The first half of the season was extremely difficult for Sauber. While Hulkenberg dragged the car to the odd lower-league points finish, Gutierrez was largely all at sea. Save for a strong race drive to 11th from 19th on the grid in the fifth race of the season in Spain, setting fastest lap thanks to a quirk of tire strategy, he struggled.
In the five races after the August break, from the Belgian GP onward, things started to pick up. He was quick in both Belgium and Italy, but underachieved in qualifying and after putting the car into Q3 for the first time in Singapore, ahead of Hulkenberg, he struggled with tire management in the race.
Another top-10 appearance followed in Korea, only for Gutierrez to lose places on the first lap through no fault of his own and lose chances of points. At Suzuka, the reverse happened. An excellent first lap and then some robust racecraft netted that seventh place. It seemed like the breakthrough result.
While it didn’t mark out Gutierrez as a potential star, it did at least prove he was worthy of his place in F1 and had laid the foundations to continue to improve himself. But the final four races of the season were frustrating, with a series of poor qualifying performances costing him.

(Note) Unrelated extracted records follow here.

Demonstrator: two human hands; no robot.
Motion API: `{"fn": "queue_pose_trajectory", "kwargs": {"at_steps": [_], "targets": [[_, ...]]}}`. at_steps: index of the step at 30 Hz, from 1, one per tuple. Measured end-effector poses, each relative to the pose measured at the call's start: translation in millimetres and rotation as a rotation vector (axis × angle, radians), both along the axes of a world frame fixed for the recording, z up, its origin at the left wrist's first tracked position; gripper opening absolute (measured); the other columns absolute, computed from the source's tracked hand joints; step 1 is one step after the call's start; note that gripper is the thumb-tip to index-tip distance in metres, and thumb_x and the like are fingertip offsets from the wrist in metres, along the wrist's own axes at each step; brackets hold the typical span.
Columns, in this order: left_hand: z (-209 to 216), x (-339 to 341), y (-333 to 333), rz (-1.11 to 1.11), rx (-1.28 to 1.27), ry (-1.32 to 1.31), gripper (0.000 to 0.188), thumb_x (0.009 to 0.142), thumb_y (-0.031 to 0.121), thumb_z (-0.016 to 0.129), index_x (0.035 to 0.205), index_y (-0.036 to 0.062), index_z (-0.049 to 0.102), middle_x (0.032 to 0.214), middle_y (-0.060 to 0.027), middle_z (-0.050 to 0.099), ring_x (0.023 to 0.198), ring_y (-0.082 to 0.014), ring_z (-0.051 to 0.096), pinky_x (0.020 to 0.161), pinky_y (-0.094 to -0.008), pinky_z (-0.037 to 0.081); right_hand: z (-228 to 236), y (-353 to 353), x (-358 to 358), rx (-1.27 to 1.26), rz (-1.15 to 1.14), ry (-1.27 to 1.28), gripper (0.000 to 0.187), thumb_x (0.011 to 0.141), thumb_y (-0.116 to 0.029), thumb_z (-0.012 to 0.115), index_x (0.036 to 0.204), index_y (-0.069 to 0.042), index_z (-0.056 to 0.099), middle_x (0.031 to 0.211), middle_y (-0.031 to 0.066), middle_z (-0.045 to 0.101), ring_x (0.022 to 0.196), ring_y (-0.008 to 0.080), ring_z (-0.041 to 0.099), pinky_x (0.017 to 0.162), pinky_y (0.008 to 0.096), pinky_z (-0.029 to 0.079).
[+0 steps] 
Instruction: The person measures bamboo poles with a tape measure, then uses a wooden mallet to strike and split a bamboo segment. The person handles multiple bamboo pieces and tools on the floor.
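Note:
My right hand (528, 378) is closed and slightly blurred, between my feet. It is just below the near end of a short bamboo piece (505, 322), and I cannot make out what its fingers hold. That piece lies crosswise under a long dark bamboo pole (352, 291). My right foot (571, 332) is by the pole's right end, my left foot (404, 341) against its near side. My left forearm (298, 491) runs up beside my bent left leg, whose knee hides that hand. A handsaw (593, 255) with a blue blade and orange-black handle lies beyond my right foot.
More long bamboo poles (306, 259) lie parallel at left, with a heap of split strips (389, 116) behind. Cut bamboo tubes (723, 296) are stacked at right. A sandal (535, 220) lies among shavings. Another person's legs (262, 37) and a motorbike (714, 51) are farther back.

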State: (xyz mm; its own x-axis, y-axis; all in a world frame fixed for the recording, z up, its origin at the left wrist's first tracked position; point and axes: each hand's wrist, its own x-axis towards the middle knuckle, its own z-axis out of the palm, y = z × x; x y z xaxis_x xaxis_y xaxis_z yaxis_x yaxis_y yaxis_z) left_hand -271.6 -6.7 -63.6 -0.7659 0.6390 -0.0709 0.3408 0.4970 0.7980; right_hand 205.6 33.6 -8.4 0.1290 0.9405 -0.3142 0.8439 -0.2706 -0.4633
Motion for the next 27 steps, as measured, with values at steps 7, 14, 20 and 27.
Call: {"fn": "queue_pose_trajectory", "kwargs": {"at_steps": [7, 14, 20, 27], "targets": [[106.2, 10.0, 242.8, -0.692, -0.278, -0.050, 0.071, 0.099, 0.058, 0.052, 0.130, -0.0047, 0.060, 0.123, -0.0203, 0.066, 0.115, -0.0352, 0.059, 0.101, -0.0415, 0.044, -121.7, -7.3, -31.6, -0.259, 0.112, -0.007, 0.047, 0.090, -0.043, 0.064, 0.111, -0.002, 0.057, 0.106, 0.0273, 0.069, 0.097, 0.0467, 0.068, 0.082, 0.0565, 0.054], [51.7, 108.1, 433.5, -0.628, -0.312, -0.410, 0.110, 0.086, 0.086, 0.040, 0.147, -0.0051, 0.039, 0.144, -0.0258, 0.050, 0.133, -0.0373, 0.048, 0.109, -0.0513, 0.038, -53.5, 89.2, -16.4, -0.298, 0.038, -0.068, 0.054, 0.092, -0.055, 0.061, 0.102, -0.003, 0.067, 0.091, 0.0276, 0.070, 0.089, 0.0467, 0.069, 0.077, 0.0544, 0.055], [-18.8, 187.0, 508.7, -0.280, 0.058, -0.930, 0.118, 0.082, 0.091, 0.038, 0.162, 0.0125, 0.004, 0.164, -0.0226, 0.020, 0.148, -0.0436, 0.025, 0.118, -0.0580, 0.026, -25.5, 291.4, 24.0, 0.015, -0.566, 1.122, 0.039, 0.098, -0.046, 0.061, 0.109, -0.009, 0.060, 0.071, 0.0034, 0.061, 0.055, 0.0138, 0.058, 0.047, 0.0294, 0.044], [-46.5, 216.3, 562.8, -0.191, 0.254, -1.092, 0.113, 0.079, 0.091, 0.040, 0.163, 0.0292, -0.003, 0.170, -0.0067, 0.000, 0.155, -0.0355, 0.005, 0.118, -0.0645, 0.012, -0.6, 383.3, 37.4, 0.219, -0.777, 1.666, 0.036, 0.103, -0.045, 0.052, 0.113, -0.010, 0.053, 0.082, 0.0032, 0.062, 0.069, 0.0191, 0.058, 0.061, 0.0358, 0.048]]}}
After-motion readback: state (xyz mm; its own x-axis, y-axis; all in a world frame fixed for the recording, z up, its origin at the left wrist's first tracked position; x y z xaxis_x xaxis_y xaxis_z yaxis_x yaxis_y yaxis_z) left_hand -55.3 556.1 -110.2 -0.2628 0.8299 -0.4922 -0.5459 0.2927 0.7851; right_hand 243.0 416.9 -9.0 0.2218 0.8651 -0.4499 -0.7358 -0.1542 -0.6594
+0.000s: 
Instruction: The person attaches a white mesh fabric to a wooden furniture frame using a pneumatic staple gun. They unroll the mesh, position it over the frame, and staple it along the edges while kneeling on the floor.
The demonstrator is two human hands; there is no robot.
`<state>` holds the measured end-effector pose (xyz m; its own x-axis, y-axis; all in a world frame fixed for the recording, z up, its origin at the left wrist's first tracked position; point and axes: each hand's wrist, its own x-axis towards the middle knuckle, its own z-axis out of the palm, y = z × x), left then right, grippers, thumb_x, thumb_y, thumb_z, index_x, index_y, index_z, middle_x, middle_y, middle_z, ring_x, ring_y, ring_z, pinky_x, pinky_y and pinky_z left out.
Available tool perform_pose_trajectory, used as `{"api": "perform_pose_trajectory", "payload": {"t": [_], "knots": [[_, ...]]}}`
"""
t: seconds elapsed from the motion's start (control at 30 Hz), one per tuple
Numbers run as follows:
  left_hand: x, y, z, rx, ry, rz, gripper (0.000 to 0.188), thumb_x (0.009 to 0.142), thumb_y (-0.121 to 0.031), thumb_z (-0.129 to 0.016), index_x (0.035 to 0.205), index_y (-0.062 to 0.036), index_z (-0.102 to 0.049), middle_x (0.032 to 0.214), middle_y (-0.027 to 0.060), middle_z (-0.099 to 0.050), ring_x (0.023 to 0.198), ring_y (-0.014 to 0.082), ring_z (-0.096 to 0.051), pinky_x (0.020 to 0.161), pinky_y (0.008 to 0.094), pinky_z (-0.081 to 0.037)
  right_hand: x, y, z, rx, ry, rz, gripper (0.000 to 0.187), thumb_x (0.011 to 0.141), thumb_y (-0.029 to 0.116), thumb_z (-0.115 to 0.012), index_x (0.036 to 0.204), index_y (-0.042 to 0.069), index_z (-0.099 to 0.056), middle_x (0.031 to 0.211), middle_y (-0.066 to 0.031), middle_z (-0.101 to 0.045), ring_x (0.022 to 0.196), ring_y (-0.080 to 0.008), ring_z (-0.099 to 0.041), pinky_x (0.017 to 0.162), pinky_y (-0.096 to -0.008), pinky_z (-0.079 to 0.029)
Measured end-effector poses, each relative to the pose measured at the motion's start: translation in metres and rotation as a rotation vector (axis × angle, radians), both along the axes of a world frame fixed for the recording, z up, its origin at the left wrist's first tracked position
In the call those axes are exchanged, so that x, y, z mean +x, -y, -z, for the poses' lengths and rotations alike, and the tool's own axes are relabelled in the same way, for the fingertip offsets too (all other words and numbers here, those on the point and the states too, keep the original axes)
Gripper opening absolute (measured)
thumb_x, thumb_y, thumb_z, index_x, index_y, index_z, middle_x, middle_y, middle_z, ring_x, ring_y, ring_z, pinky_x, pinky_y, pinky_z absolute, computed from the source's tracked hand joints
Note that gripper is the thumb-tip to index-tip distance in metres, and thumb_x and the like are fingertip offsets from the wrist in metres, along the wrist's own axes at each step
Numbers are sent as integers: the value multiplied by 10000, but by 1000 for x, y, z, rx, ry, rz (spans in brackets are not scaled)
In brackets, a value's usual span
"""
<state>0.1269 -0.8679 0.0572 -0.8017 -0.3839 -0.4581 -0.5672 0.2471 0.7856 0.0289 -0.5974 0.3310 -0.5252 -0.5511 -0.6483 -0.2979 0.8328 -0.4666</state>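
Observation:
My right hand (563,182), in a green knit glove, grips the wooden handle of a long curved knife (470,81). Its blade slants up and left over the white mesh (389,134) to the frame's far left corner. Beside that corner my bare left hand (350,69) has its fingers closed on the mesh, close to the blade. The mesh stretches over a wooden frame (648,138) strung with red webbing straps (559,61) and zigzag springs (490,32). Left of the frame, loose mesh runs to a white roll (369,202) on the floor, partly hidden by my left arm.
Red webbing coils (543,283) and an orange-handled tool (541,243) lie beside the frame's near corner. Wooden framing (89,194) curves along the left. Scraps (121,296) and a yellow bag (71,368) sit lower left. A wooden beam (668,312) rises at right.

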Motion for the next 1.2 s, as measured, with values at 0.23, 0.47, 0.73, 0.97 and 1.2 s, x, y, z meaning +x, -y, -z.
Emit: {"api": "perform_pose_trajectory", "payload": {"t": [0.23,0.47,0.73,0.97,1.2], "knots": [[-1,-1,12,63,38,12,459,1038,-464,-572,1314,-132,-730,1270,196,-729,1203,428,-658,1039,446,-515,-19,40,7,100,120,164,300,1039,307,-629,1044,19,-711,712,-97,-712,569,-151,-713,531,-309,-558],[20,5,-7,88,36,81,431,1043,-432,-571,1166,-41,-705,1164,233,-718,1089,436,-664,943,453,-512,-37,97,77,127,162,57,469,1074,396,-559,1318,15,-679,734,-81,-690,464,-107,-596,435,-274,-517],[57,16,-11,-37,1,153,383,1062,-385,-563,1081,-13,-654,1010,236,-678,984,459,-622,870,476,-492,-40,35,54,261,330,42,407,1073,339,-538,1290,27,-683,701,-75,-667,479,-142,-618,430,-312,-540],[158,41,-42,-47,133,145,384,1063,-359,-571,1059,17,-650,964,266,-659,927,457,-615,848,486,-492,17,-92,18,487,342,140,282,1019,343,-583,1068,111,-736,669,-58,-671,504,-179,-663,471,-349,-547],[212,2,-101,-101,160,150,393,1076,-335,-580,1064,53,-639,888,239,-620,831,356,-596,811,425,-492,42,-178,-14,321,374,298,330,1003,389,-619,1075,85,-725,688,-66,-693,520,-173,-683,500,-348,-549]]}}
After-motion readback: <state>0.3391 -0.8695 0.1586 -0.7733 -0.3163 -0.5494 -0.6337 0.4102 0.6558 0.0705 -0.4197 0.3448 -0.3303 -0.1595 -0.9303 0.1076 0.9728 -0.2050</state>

In Abu Dhabi, for example, he had the information required to ensure he crossed the line in time to start the lap that would have put him through to Q2 and was in no desperate rush, but contrived to hit the checkered flag, much to the team’s puzzlement.
The qualifying failures in those late-season races compromised his Sundays and while Hulkenberg was always a top-10 threat, Gutierrez managed no better than 12th. That rather spoiled the positive trajectory of the first half of the post-July season, but given it was his rookie year up against a top-line teammate in the no-testing era, allowances not only can be made, but must be made.
Gutierrez’s return for a second season with Sauber is a reprieve. The team was eager to field Pastor Maldonado and Sergio Perez, who ended up at Lotus and Force India, respectively, and Gutierrez was the best remaining choice considering the chunky commercial package he could bring. But there are plenty of reasons to expect more tangible results in 2014.
An intelligent, diligent worker behind the scenes, he is respected in the team. And he has shown he can be quick, both in dry and, in particular, wet conditions. Watch him at the wheel and there is no doubt that this is a driver with excellent car control and no lack of confidence.
The key will be delivering consistently in qualifying. If Gutierrez can do that, he will put himself in the position to score more regularly.
It’s a positive to see him back on the grid for 2014. There is still more to come from the Mexican, but the expectations will rightly be much higher for his second season.